Beautiful endgame: The beautiful game as practiced by Pelé, Eusébio, Beckenbauer, Maradona, and others is now officially a relic. FIFA ended a more innocent era when it recently announced a Super Bowl–like musical extravaganza at halftime of the 2026 World Cup final to be played at MetLife Stadium in New Jersey, kowtowing to the now-global need for incessant stimulation. This new long break will, by its protracted nature, mar the diction and syntax of a wide-open game once played and filmed without commercial interruption. For years, American television sponsors had pressed for NFL-like breaks, but FIFA, still governed by purists, adamantly resisted. If advertisers required means to monetize the game, and what an ugly verb that is, they could use the fringes of television screens to do so. That began changing early this century, when teams, players, and stadiums began bowing to all manner of visible sponsorship. These days, some club players resemble Formula One drivers, ad logos stitched to every seam. More recently came the introduction of three-minute water breaks, allegedly to cool players on hot days but in fact another monetizing strategy since players of all nations had endured heat and rain since the game’s inception. In fairness, this is no longer Pelé’s world, one in which some players casually smoked at the half.
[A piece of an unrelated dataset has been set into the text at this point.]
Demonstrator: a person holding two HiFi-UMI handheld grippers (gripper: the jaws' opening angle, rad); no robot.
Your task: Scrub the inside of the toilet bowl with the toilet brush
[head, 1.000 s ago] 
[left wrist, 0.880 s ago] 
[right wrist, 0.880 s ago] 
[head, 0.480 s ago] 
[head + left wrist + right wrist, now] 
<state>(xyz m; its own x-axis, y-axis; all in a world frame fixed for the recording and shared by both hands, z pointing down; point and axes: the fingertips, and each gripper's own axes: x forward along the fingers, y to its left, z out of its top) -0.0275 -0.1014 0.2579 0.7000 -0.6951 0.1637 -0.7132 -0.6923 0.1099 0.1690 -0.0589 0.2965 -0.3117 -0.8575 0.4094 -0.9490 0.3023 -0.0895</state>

Some of today’s players are millionaires many times over. Attention spans are now shorter, smartphones at all times revved up, so a Madonna at the half makes sense — as do outrageously high ticket prices. I once spoke to Italian star Giorgio Chinaglia, who in his waning years defected from Rome club Lazio to play alongside Pele in the short-lived 1970s North American Soccer League. What did he think of it all? “Fine,” he said, “but too much spectacle,” by which he meant cheerleaders and distracting fireworks. “We are here to play for those who love the game,” the beautiful game, part of whose once-naive heart is busily being carved out.